In 1989, it was the Lions who hit back after losing the first Test to take the series 2-1, while 12 years ago it was the Wallabies who turned the tables in Melbourne and Sydney after losing the opening Test in Brisbane.
"We know they will bounce back. They were only a kick away from winning last week so they know they have every chance of getting the Test series back," said Warburton.
"If it was one nil down the talk in our camp would be that we believed we could bring it back. The Australians being Australians, they are great competitors and there is no way they will be down and out.
"I imagine they will come out firing. As Warren said it is all or nothing for them now and we expect a huge performance from them.
"All the talk around the players this week has been about making sure we finish it this weekend.

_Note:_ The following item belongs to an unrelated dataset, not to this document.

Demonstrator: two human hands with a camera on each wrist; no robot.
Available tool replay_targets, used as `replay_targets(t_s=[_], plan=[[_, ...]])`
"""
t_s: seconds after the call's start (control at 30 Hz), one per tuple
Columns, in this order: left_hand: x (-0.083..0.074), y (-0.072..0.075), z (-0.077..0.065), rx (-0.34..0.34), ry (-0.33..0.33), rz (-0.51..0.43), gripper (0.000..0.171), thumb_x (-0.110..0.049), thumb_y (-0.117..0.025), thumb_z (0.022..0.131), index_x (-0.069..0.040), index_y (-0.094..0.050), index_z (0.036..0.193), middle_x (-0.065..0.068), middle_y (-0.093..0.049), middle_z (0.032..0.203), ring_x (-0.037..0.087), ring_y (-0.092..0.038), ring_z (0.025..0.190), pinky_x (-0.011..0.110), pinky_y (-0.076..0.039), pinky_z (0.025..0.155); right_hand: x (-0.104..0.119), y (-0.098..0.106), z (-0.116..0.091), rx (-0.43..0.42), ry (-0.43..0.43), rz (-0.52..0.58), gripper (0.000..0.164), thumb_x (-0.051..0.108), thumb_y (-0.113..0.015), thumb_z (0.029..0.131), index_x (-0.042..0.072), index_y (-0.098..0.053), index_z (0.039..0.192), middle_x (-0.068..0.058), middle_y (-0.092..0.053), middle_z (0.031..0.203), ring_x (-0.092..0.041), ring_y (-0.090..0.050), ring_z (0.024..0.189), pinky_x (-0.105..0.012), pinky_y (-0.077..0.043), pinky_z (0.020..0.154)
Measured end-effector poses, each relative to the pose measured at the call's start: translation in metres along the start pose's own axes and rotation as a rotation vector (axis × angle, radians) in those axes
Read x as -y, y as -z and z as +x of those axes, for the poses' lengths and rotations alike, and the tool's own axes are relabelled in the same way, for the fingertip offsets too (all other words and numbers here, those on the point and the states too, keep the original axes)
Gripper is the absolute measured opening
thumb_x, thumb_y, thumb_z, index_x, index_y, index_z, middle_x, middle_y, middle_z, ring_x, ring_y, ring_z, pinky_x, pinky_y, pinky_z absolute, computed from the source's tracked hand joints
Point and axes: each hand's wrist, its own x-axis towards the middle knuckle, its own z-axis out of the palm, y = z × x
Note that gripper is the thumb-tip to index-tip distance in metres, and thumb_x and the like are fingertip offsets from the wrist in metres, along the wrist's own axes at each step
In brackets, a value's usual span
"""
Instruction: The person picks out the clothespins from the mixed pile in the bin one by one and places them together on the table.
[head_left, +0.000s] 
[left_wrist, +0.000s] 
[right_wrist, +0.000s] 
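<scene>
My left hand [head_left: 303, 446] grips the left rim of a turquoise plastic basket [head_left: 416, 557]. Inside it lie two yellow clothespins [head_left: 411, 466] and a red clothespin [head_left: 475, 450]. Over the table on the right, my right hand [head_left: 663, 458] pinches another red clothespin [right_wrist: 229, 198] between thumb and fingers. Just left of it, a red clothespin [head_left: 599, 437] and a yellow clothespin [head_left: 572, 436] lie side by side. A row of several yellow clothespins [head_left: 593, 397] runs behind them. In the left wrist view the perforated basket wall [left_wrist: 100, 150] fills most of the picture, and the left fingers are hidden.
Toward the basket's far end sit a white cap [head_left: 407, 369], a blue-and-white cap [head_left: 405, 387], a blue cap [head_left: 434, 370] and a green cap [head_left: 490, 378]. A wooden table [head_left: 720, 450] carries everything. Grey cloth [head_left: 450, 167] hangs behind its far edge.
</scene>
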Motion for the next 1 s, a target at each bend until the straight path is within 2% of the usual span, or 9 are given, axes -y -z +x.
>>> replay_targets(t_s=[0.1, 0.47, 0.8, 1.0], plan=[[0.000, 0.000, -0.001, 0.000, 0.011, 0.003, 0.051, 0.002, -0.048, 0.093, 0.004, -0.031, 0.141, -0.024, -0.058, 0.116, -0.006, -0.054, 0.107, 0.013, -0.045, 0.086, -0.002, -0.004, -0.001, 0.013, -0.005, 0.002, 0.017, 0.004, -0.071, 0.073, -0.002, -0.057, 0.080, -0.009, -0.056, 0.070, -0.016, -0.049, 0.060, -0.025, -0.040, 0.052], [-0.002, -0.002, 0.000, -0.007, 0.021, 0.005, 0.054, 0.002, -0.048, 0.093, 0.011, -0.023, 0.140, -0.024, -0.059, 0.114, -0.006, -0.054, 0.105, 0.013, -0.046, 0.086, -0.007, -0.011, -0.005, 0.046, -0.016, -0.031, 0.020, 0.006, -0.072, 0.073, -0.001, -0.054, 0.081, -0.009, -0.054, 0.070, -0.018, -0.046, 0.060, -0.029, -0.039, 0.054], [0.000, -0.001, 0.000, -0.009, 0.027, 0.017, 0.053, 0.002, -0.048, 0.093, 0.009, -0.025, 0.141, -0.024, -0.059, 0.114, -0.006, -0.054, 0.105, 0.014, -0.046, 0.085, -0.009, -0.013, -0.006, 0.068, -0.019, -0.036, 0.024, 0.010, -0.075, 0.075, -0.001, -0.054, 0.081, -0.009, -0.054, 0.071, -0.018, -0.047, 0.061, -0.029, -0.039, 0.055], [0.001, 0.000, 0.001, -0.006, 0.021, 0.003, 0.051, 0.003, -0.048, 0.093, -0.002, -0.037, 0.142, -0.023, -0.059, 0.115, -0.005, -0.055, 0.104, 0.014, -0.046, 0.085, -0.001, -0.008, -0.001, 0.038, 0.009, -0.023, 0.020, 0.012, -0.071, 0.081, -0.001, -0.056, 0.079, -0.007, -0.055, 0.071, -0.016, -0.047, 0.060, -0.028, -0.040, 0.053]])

There has been no complacency, thinking that we've got a week off because there is another opportunity next week.
"Momentum would completely swing if Australia won. They'd be going into another home game to finish after winning a game, so we definitely want to finish it off this weekend and the players are motivated to do that."
The Lions led at half-time in the second test at the same Melbourne venue in 2001 before going on to lose the game by a record margin, 35-14. That was the first 'indoor' international played by the Lions and this weekend's game will once again be played under a closed roof.

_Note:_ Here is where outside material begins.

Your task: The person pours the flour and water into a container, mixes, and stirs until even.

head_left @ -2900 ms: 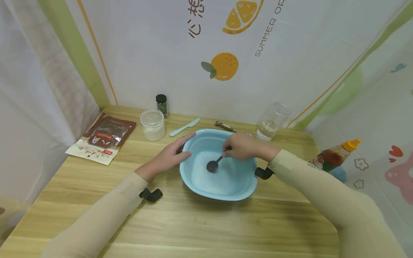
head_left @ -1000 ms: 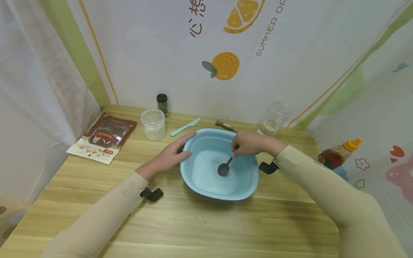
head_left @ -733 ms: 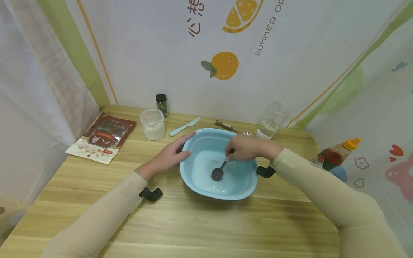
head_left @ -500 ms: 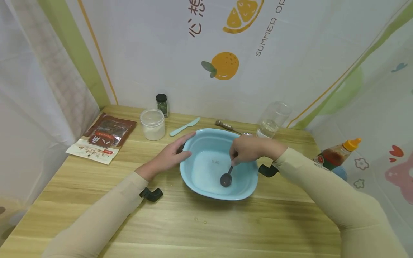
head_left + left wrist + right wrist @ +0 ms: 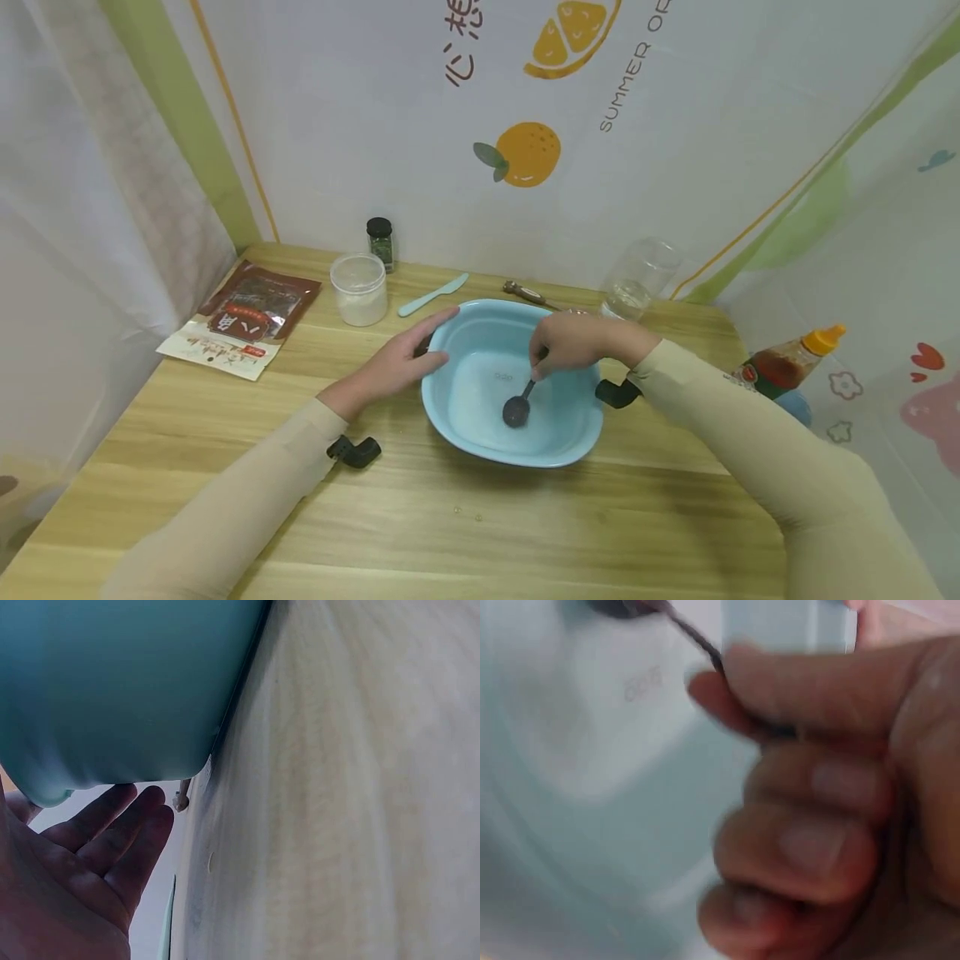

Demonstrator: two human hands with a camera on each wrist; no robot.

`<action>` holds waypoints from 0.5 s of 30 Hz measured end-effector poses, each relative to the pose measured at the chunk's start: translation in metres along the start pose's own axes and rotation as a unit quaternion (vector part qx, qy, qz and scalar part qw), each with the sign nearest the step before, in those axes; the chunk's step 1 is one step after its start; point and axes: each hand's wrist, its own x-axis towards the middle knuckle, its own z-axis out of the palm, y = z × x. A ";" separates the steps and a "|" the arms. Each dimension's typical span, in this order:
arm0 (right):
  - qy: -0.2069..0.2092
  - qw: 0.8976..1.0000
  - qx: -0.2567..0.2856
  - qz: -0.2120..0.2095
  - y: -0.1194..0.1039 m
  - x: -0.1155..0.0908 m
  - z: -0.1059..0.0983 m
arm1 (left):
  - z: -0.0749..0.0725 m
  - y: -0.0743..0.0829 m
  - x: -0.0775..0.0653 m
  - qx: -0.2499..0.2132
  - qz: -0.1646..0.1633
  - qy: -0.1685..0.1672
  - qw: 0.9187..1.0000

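A light blue plastic basin with a little liquid in it stands mid-table. My left hand rests against its left side, thumb at the rim and fingers fairly straight; in the left wrist view the fingertips meet the outer wall under the rim. Over the basin's right part, my right hand pinches the thin handle of a dark spoon between thumb and forefinger. Its round bowl is down at the basin's floor. In the right wrist view the other fingers are curled into the palm, and the spoon's bowl is partly cut off.
Behind the basin lie a pale green knife and a brown-handled spoon. A tub of white powder, a black-capped jar and a brown packet are left. A glass and sauce bottle stand right.
My right hand has moved the spoon back and forth across the basin's floor, lately to the left. The left hand and basin have stayed in place.
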 end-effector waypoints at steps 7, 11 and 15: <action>0.018 0.997 0.035 -0.069 -0.013 0.021 0.014 | -0.001 -0.002 0.000 -0.001 0.006 -0.002 1.000; 0.099 0.995 0.008 -0.018 -0.018 0.024 0.011 | -0.001 -0.003 -0.001 -0.007 0.005 -0.007 1.000; 0.139 0.988 -0.010 0.067 -0.015 0.018 0.006 | 0.000 -0.003 0.000 -0.004 0.005 -0.004 1.000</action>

"We played with roof closed here last year with Wales. I know it is a different occasion but I think the players will enjoy it. If you ask any of our lot whether they want the roof open or closed and they will all say closed because it helps the atmosphere," added Warburton.

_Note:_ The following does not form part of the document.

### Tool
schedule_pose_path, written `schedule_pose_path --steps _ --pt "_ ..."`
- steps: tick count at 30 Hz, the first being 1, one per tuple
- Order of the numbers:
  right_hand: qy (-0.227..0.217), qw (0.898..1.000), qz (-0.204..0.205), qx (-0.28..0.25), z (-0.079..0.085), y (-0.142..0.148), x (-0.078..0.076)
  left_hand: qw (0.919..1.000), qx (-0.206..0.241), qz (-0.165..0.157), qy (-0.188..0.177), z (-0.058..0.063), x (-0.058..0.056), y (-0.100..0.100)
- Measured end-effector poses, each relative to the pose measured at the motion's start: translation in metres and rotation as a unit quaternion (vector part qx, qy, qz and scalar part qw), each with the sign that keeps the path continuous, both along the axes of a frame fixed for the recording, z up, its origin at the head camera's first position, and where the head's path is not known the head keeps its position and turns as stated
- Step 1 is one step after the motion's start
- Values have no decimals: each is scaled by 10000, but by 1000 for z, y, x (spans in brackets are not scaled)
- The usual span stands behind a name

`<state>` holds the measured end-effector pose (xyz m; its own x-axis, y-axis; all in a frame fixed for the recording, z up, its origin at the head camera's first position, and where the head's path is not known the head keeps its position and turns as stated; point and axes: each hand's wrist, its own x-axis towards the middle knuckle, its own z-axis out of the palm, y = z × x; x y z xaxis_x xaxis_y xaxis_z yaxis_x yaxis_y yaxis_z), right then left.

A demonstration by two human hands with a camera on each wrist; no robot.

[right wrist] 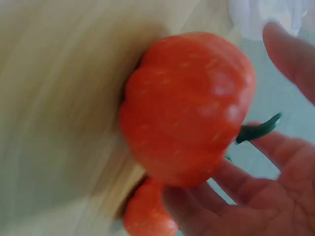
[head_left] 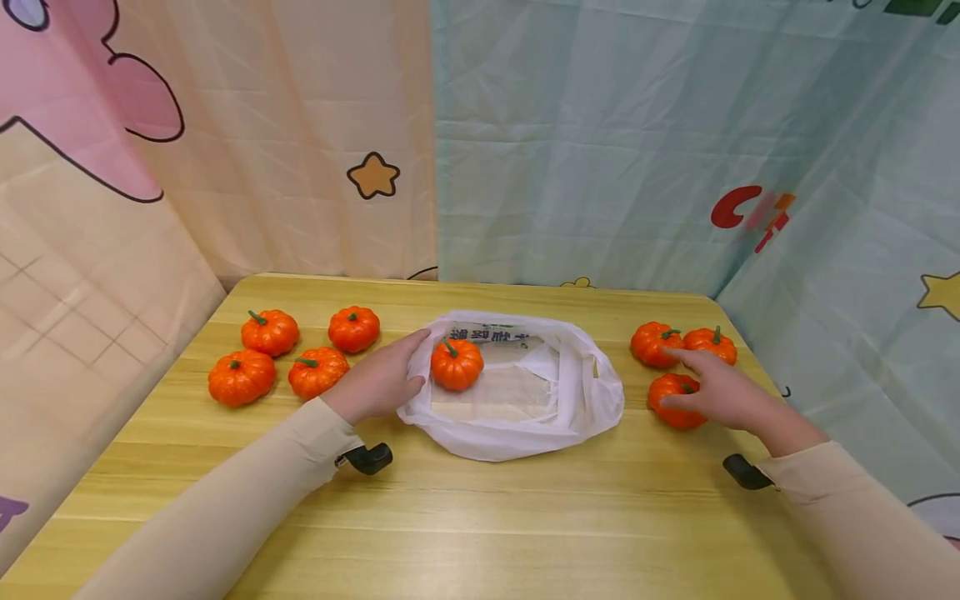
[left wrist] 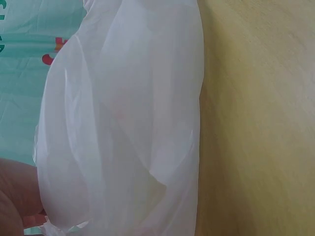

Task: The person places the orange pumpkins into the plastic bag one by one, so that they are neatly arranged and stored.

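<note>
A white plastic bag [head_left: 495, 446] stands on the table with its mouth spread wide, and a small orange pumpkin [head_left: 457, 367] with a green stem lies inside at its left. My left hand [head_left: 382, 379] grips the bag's left rim; the left wrist view shows the bag's side wall [left wrist: 133, 118] close up, with part of the hand at the lower left. Over on the right, my right hand [head_left: 716, 390] reaches above the nearest pumpkin [head_left: 670, 412], thumb and fingers spread about it. Two more pumpkins, one left [head_left: 651, 343] and one right [head_left: 705, 340], sit just behind.
Several more small pumpkins [head_left: 242, 377] are grouped on the left of the wooden table [head_left: 480, 517], beside the left forearm. Printed curtains [head_left: 645, 150] hang behind the table and along both sides.
</note>
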<state>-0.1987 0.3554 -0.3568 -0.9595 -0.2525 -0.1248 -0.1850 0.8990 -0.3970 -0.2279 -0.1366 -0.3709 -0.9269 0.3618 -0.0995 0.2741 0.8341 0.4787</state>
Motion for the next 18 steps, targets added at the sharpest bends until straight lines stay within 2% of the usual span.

"You can't blame the elements and we are all on a level playing field. The roof being closed is good for us."
Warburton led Wales to an agonising, 25-23 defeat against the Wallabies in Melbourne last year, Mike Harris kicking the winning goal a minute into injury time with the last play of the game.
Last weekend could have gone the other way had Kurtley Beale kicked the final penalty of the game and Warburton knows just how important, and finely balanced, the second Test will be.
"It will be the biggest game of my career because the potential achievement will be something that nobody has achieved for the last four tours. That's something I am really looking forward to - I love that," he added.
"It's all about knowing what you could achieve, although we know we are going to have to do something special to make sure we do that. All the players are in this squad because they perform well in the big games and they are the ones you look forward to.
"Normally you are pretty nervous in the week going into a big game like this for club or country, but this week is complete excitement and it can't come quickly enough.
"I have had nervous excitement this week. It's quite strange when you wake every day knowing that it is five days, then four and now it is down to two before the Test. The game can't come quickly enough."